Mediators Are Society’s PPE for Conflict and Difficult Decisions

John and Linda and their 3 children have been sheltering in place in their 2000 square foot home for over 4 weeks. Tempers have begun to fray. The children have started to act up causing Linda to spank their son out of frustration when she used to administer “time outs.” In an argument over whether to have a small neighborhood gathering, Linda called John as bad name and John retaliated by pushing Linda against the wall. 

Pete and Sam have been partners in a retail clothing store. The store has been completely closed for 3 weeks and both partners have been staying at home. Sam wants to get a job as a clothing sales rep (if he can get one) and wants Pete to buy out his interest in the store. Pete says the future of the store is uncertain and he is running out of savings. These partners and life-long friends have stopped speaking.

Barbara is a word processor with an insurance company and she has been furloughed with no pay. Neither her Federal relief check nor unemployment benefits have arrived. Her credit cards are maxed out and she has $500 in the bank. The rent on her one-bedroom apartment is $1000 per month and her landlord refuses to give her an extension to pay. Barbara does not know what to do.


These people are only a few examples of those who are faced with conflict and tough personal, legal and financial decisions. At the same time, they are frightened for their current and future health.

While there are no easy answer or remedy for family conflict, financial desperation, or business slowdown, these are the issues that mediators deal with every day.
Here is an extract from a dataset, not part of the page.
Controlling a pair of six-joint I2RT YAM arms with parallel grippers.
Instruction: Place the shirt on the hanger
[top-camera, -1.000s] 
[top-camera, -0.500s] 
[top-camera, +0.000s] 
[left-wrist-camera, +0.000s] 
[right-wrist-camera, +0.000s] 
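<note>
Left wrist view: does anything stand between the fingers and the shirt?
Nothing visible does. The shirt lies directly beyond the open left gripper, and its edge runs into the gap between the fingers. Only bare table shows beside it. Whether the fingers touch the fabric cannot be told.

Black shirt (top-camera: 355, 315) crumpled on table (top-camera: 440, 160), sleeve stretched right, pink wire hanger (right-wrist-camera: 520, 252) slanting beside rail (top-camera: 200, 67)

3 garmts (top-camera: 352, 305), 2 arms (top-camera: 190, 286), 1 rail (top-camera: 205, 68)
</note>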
As their own practices slow down, many mediators are volunteering to offer free consultations and negotiation sessions to try and find solutions and some emotional comfort for people who are riddled with anxiety and a lack of knowledge. Other mediators are offering help to First Responders and Essential Workers on a pro bono basis. All of this help is currently available through telephone and video-conferencing so that you do need to  never have to leave your home.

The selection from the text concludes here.